An Overview of FinTech in Canada – lending

LENDING (PERSONAL OR BUSINESS)

The FinTech lending sector consists of non-bank platforms that provide rapid onboarding, serve a wider range of clients than traditional financial institutions, and in some cases offer lower interest rates.19 These platforms grew tremendously in popularity for small to medium businesses and individuals after the financial crisis. The combination of stringent regulations, tightened lending standards, and reduced liquidity after the crisis created an opportunity for FinTechs, who are not subject to the same level of regulatory requirements, to serve businesses and individuals who were turned down by traditional financial institutions for mortgages, business loans, and other lines of credit.

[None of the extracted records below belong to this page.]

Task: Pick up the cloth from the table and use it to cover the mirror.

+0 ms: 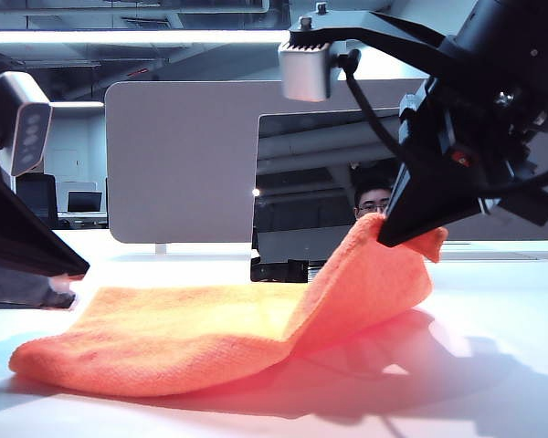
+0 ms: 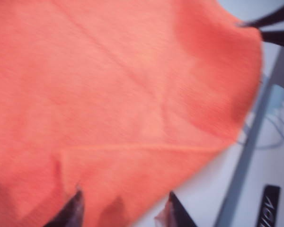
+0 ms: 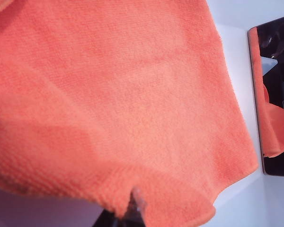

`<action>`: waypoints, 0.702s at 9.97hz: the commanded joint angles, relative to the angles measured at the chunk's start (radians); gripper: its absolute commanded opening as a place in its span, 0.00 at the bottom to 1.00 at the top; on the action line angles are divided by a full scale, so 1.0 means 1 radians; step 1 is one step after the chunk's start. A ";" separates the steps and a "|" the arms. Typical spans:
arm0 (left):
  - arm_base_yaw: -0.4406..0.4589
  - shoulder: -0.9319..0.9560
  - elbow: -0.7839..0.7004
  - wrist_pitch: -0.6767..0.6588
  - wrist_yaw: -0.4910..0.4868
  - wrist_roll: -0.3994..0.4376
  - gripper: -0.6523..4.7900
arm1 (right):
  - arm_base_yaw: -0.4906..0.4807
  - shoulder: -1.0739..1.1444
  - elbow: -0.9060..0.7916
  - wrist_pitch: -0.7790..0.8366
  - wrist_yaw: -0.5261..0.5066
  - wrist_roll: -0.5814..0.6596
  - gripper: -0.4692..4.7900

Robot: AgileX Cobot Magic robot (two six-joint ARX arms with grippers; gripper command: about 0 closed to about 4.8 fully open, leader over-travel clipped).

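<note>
The orange cloth [image 1: 183, 333] lies spread on the white table [image 1: 493, 383]. Its right corner is lifted, with my right gripper [image 1: 395, 235] shut on it. In the right wrist view the cloth [image 3: 123, 94] is pinched at its hem between the shut fingers of the right gripper [image 3: 135, 204]. The mirror [image 1: 315, 182] stands upright just behind the cloth, and the mirror [image 3: 278, 94] reflects an orange fold. My left gripper [image 1: 62, 294] is low at the cloth's left end. The left gripper [image 2: 124, 205] is open over the cloth [image 2: 113, 94], one fingertip above the fabric, the other beside its edge.
A grey-brown partition panel [image 1: 178, 160] stands behind the mirror. The right arm's camera housing [image 1: 306, 68] hangs above the mirror's top edge. White table surface extends to the right and front of the cloth.
</note>
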 commanded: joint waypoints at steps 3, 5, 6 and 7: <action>0.001 0.115 0.004 0.089 0.011 -0.031 0.51 | 0.001 -0.003 0.003 0.010 -0.002 0.002 0.08; 0.000 0.117 0.004 0.054 0.145 -0.057 0.51 | 0.001 -0.003 0.003 0.010 -0.008 0.008 0.08; 0.000 0.117 0.004 0.048 0.109 -0.049 0.51 | 0.001 -0.003 0.003 0.009 -0.008 0.008 0.08; 0.000 0.117 0.004 0.044 0.054 -0.045 0.51 | 0.001 -0.003 0.003 0.009 -0.008 0.008 0.08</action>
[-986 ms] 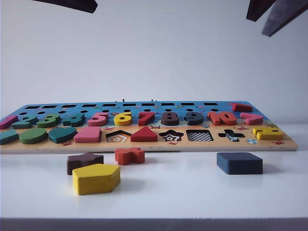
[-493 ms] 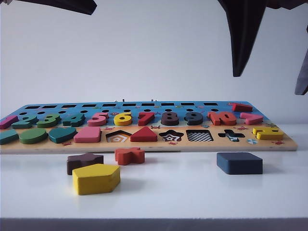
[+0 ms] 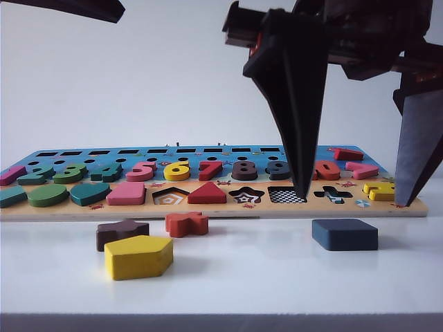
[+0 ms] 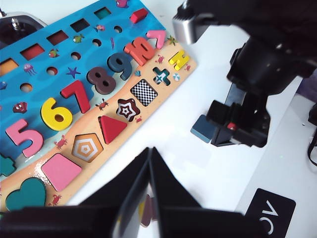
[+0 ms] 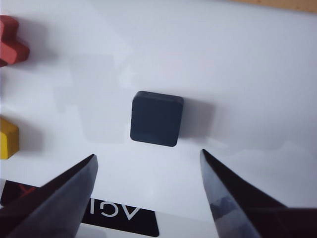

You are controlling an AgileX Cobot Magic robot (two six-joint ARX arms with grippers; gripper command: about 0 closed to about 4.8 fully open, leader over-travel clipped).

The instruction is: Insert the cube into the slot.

In late 2016, Borrowell began a partnership with CIBC, allowing it to use Borrowell’s platform to adjudicate loans in real time to existing online customers, providing them with funds typically issued into a client’s account the next business day.21 This was the first partnership between a major Canadian Bank and a digital lending FinTech. Since then Borrowell has seen tremendous growth, recently receiving $57million in financing ($7 million in equity and $45million in new credit facilities). The company, having only just launched in 2015, now has over 300,000 users, excluding those that access their platform through CIBC.

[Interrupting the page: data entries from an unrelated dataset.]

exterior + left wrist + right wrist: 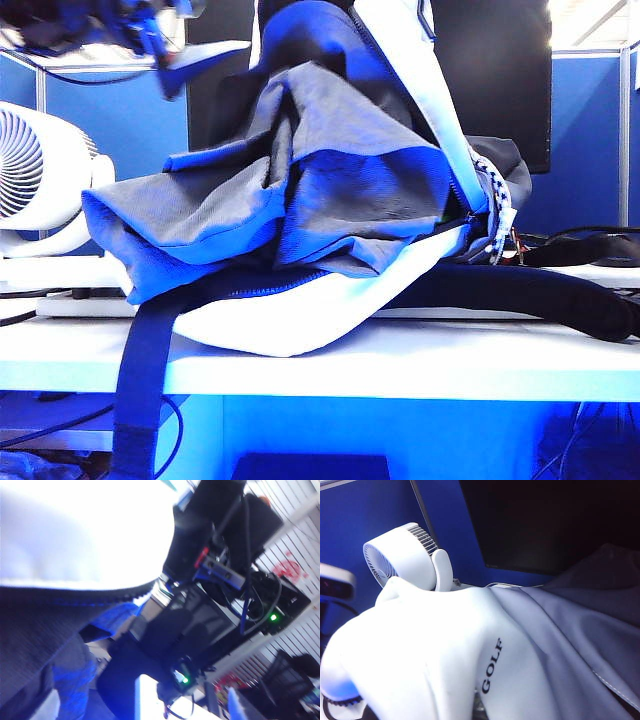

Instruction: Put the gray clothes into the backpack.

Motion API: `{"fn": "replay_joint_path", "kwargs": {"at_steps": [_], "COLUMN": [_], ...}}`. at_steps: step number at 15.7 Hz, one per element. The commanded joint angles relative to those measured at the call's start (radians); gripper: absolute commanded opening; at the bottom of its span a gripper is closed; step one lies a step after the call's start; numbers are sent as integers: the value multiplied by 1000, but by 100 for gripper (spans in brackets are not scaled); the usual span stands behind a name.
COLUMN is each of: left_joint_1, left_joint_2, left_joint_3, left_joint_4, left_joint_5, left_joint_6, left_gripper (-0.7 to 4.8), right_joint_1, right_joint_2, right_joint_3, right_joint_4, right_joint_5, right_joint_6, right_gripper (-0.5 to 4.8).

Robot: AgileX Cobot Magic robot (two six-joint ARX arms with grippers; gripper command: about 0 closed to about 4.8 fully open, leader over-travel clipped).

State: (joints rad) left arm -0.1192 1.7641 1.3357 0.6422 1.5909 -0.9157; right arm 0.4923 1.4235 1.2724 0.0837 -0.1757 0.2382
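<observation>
The backpack (300,325) lies open on the white table, its white flap (425,80) held upright. The gray clothes (330,170) bulge out of its mouth in a heap, bluish inner sides showing, and hang over the left side. My left gripper (195,58) is blurred, high at the upper left above the clothes, open and empty. Its wrist view shows the white backpack fabric (75,530), a black zipper edge (100,592) and the gray clothes (30,645). My right gripper (476,707) is buried in bunched white backpack fabric (420,645) marked GOLF and is shut on it; the exterior view hides it.
A white round fan (35,170) stands at the left and a black monitor (500,70) behind the backpack. A dark navy strap (140,370) hangs over the table's front edge. Another dark strap (540,295) and cables (585,240) lie at the right.
</observation>
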Motion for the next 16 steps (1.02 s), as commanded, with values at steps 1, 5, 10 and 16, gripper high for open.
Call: {"fn": "replay_joint_path", "kwargs": {"at_steps": [1, 5, 10, 16], "left_joint_1": [70, 125, 130, 131], "left_joint_2": [-71, -277, -628, -689], "left_joint_3": [0, -95, -222, -222], "left_joint_4": [5, -42, -45, -69], "left_joint_5": [6, 7, -51, -62], "left_joint_6": [-1, 8, 71, 82], "left_gripper": [442, 427, 274, 274], "right_joint_1": [-1, -1, 22, 13], "right_joint_2": [-14, -15, -15, -1], "right_joint_3": [13, 14, 13, 11], "right_joint_4": [104, 130, 55, -154], "right_joint_5": [-1, -6, -418, -401], "right_joint_6": [-3, 1, 59, 4], "right_gripper": [-1, -1, -1, 412]}}
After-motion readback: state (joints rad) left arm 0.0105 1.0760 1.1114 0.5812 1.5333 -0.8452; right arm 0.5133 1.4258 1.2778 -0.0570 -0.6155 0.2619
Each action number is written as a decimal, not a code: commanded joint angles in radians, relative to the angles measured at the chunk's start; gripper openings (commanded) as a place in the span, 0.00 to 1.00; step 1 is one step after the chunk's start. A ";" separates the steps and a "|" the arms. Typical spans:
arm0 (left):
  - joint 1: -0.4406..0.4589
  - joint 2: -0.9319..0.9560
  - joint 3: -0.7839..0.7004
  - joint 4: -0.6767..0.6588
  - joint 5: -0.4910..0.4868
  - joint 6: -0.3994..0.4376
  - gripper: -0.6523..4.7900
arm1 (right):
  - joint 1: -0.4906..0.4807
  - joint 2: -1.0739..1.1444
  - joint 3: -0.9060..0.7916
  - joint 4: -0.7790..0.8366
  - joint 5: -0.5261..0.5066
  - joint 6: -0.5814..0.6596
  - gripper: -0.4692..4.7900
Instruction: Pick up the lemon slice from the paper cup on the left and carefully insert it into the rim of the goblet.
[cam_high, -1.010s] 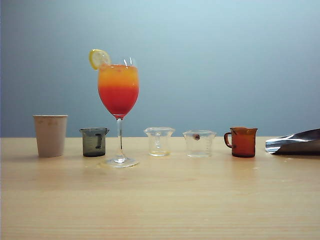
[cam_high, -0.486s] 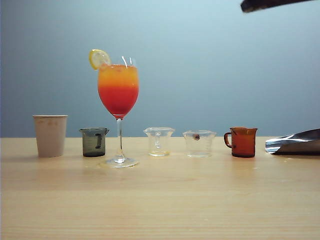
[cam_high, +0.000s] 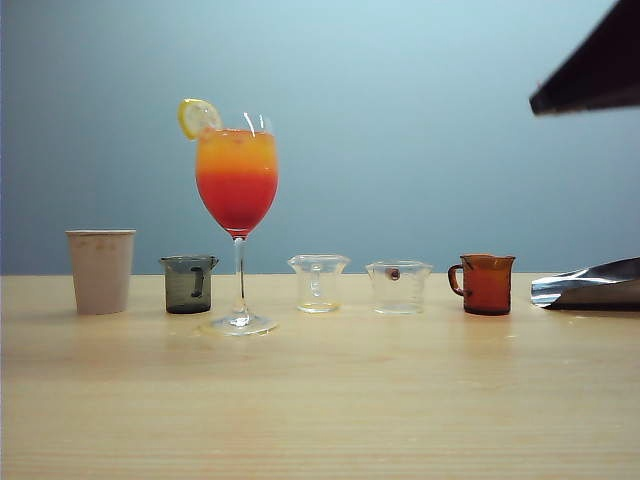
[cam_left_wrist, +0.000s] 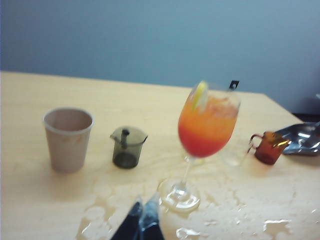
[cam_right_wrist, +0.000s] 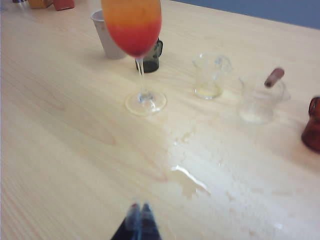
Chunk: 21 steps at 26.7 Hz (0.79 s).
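- The lemon slice (cam_high: 198, 117) is sitting wedged on the rim of the goblet (cam_high: 237, 190), at the upper left of the exterior frame — a small round wheel with a bright yellow rind and pale flesh, standing upright and leaning a little outward from the glass.
- In the left wrist view the slice (cam_left_wrist: 200, 95) is showing edge-on against the orange top of the goblet (cam_left_wrist: 206, 127).
- The goblet is holding an orange layer over a red one, and its round foot is resting on the wooden table (cam_high: 320, 400), just beside the small dark jug (cam_high: 189, 284).
- The paper cup (cam_high: 100, 271) is standing upright at the far left, beige-white and apart from the jug.
- The left gripper (cam_left_wrist: 141, 220) is hanging low in its own view with fingers pressed together, holding nothing, above spilled liquid (cam_left_wrist: 100, 220) near the goblet's foot.
- The right gripper (cam_right_wrist: 139, 217) is likewise pressed together and empty — well apart from the goblet (cam_right_wrist: 135, 30), over bare table near a wet patch (cam_right_wrist: 187, 180).
- A dark part of an arm (cam_high: 595, 70) is showing at the upper right of the exterior view.
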 joint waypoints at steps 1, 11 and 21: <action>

FinanceIt, a cloud-based point-of-sale financing platform; FundThrough, which helps small business owners navigate their cash flow challenges by accessing the working capital in their unpaid invoice; and Thinking Capital, which offers tailored ideas to grow businesses and get quick access to capital, are examples of other successful financial lending companies that provide flexible access to credit for their customers.